- **PROBLEM STATEMENT**: Could you reproduce the lines below from the one with "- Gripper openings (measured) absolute" through the one with "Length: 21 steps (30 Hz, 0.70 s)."? Keep both ends and add nothing.

Start of EXERCISE INPUTS

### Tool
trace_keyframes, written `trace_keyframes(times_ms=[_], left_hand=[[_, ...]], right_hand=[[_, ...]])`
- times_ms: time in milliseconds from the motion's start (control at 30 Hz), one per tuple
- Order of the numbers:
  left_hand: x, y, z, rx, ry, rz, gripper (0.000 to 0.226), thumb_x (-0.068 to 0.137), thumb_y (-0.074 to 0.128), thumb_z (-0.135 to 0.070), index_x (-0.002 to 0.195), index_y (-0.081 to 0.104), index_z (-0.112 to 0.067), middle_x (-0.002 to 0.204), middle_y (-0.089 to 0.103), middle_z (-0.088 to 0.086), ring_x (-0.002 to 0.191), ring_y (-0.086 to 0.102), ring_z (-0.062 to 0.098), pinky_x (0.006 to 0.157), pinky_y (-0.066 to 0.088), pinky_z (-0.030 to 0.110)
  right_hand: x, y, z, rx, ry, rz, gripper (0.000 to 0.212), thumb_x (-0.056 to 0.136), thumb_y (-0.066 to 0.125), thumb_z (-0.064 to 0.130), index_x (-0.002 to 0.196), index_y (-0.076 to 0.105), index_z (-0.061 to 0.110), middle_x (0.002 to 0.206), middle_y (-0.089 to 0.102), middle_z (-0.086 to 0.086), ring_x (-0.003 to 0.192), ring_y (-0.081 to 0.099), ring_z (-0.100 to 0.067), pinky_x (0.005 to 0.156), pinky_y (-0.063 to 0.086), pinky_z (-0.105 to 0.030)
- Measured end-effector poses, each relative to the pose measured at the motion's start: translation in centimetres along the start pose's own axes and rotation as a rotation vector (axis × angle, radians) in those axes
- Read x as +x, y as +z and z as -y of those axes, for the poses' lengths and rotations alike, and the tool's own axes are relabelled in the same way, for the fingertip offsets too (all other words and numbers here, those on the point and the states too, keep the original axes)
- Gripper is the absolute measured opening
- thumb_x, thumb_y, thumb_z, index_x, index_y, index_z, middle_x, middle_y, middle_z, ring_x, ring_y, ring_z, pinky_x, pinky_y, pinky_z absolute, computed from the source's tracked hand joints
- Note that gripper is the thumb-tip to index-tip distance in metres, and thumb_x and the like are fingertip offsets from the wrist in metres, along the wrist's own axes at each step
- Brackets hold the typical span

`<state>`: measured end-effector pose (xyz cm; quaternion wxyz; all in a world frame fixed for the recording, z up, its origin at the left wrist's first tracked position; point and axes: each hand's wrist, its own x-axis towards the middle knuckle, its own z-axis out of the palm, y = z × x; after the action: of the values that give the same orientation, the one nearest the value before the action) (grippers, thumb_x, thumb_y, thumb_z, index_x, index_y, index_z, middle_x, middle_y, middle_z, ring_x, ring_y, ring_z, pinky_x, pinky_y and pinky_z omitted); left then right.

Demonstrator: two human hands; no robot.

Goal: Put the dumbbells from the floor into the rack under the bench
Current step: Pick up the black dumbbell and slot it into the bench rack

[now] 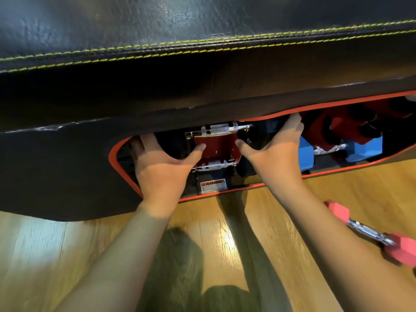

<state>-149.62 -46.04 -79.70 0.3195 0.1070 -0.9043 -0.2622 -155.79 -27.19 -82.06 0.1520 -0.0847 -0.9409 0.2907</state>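
Wooden floor [94,244] runs under me, with the black padded bench [202,41] filling the far half of my view. My left hand [162,167] and right hand [276,152] each curl around one black end of a dumbbell [217,129] inside the red-edged rack [113,158] beneath the bench. A blue dumbbell [364,149] sits in the rack to the right. A pink dumbbell [371,233] lies on the floor, near right.

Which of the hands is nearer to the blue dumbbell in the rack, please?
Right. The right hand grips a black dumbbell's end just beside the blue dumbbell; the left hand holds the opposite black end, farther away.
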Motion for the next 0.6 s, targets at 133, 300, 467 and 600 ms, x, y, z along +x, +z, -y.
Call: trace_keyframes(times_ms=[133, 300, 467, 600], left_hand=[[-0.1, 1.4, 1.4, 0.039, -0.150, 0.077, 0.064, 0.059, 0.067, -0.073, 0.059, 0.025, -0.025, 0.049, 0.018, -0.019, 0.043, 0.010, -0.005, 0.032, 0.022, 0.011], [-0.1, 3.4, 2.8, 0.319, -0.211, 0.095, 0.109, 0.066, 0.020, -0.096, 0.089, 0.059, 0.003, 0.049, 0.035, -0.007, 0.043, 0.036, 0.011, 0.040, 0.026, 0.025], [-0.3, 3.4, 2.9, 0.057, -0.336, 0.045, 0.113, 0.053, 0.052, -0.094, 0.118, 0.046, -0.003, 0.102, 0.062, 0.010, 0.090, 0.064, 0.024, 0.071, 0.053, 0.033], [-1.0, 3.3, 1.4, -0.299, -0.463, -0.006, 0.106, 0.062, 0.081, -0.063, 0.137, 0.034, -0.005, 0.133, 0.048, 0.002, 0.123, 0.051, 0.016, 0.102, 0.044, 0.023]], right_hand=[[-0.5, -0.4, 0.3, 0.009, -0.017, -0.039, 0.107, 0.066, 0.079, 0.060, 0.141, 0.028, 0.004, 0.131, 0.040, -0.013, 0.122, 0.044, -0.026, 0.101, 0.042, -0.029], [-0.7, -1.0, 0.5, 0.071, 0.019, 0.016, 0.107, 0.066, 0.083, 0.053, 0.144, 0.026, 0.008, 0.138, 0.037, -0.012, 0.126, 0.045, -0.028, 0.091, 0.047, -0.032], [-0.9, -1.4, 0.8, 0.069, 0.037, 0.016, 0.113, 0.067, 0.082, 0.054, 0.151, 0.018, 0.012, 0.143, 0.035, -0.011, 0.134, 0.039, -0.028, 0.095, 0.047, -0.038], [-1.2, -1.5, 0.7, 0.068, 0.054, 0.034, 0.118, 0.067, 0.079, 0.060, 0.153, 0.009, 0.019, 0.147, 0.031, -0.010, 0.133, 0.041, -0.028, 0.093, 0.052, -0.040]])
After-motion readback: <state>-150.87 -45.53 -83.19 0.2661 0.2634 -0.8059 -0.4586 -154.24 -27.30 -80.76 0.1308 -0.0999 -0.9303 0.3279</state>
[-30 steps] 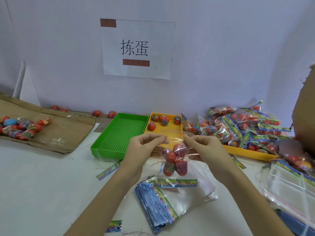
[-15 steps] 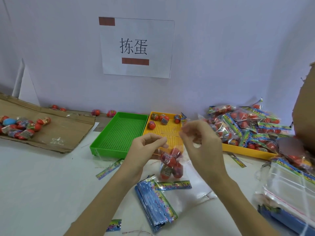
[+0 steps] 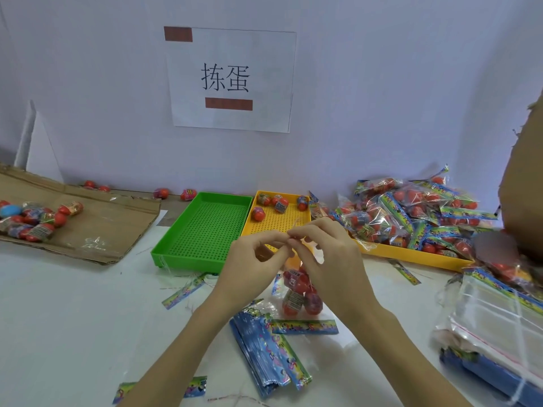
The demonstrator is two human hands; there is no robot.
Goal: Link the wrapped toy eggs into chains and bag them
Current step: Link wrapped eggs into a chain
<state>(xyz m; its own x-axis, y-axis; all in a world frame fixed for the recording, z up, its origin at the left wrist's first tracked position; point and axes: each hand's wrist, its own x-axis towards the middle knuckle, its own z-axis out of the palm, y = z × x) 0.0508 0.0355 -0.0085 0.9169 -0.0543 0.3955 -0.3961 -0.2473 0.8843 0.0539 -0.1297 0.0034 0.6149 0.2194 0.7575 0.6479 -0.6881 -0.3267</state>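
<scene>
A clear bag (image 3: 296,292) with several red wrapped toy eggs inside hangs below my two hands, just in front of the trays. My left hand (image 3: 252,259) pinches the top of the bag with thumb and fingers. My right hand (image 3: 329,257) pinches the same top edge right beside it, fingertips nearly touching the left ones. Several loose wrapped eggs (image 3: 271,204) lie at the far end of the yellow tray (image 3: 411,255). The green tray (image 3: 205,227) beside it holds nothing.
A heap of filled egg bags (image 3: 411,212) covers the yellow tray's right part. Blue header cards (image 3: 267,351) lie stacked below my hands. Clear empty bags (image 3: 499,327) are piled at right. Flat cardboard (image 3: 97,227) at left carries more eggs (image 3: 29,218). A brown box (image 3: 526,183) rises at right.
My hands have come together at the top of the bag; the right hand moved left toward the left hand. The bag of eggs hangs lower and narrower than before.
</scene>
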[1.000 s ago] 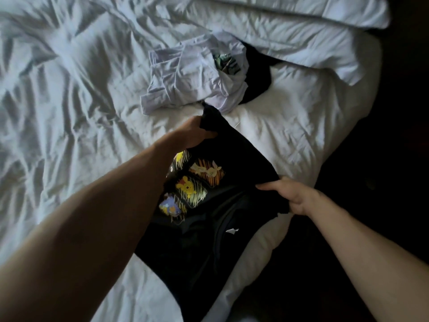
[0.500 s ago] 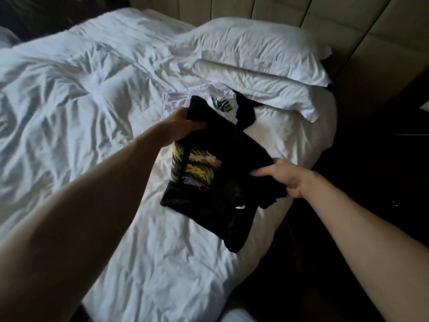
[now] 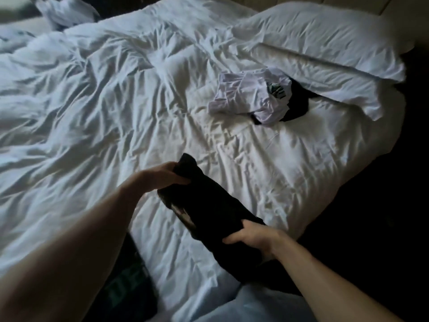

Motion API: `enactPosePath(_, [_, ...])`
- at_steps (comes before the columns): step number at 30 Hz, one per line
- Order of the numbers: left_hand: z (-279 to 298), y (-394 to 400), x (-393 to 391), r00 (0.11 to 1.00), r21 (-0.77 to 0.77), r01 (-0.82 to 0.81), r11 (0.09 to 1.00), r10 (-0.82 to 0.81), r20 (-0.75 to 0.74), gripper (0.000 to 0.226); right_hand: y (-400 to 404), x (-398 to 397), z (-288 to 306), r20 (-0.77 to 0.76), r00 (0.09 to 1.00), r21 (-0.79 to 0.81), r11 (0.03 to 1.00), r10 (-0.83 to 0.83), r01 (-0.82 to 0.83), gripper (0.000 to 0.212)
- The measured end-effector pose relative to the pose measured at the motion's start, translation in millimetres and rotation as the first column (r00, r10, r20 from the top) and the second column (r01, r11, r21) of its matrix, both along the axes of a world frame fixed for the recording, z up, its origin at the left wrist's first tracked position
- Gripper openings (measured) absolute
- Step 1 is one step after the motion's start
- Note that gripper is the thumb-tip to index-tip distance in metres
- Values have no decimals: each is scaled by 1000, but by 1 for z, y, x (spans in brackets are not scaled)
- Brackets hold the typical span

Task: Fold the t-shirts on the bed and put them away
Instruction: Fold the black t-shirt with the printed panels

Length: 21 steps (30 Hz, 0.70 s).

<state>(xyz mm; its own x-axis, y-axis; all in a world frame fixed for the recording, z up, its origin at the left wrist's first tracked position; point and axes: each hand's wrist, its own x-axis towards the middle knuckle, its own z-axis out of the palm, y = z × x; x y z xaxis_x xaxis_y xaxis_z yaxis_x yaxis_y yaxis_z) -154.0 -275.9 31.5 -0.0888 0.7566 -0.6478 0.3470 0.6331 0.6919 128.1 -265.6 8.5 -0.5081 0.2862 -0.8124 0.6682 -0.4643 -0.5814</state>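
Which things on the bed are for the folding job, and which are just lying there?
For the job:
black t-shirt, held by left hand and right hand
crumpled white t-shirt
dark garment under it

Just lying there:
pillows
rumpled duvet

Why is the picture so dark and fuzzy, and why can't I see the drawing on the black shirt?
In the head view the room is dim, with soft light on the white bedding; the right side sinks into shadow. The left hand and right hand look slightly smeared. The black t-shirt is bunched and very dark, so its print barely shows. The wide lens bends the edges.
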Motion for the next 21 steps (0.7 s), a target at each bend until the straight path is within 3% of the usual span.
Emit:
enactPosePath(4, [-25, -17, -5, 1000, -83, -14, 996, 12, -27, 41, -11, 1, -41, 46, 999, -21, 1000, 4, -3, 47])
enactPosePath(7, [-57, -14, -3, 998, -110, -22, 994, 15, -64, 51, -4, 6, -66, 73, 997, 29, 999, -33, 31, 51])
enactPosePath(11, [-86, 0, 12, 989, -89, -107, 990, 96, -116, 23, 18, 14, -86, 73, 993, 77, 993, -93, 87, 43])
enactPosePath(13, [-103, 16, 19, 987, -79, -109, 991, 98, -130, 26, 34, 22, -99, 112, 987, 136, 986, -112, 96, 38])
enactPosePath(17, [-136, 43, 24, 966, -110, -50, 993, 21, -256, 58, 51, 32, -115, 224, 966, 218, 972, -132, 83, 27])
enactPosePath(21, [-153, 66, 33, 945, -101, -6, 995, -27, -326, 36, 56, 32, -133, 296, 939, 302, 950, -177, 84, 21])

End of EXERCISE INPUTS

- **SOLUTION TO THIS PROBLEM**:
- Gripper openings (measured) absolute
- Step 1 is one step after the motion's start
- Note that gripper is the thumb-tip to index-tip distance in metres
- Values have no decimals: each is scaled by 1000, but by 1 for z, y, x (spans in brackets are not scaled)
- Brackets hold the typical span

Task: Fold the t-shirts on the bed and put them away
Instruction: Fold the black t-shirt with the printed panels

Length: 21 steps (30 Hz, 0.70 s).

Now the output is complete.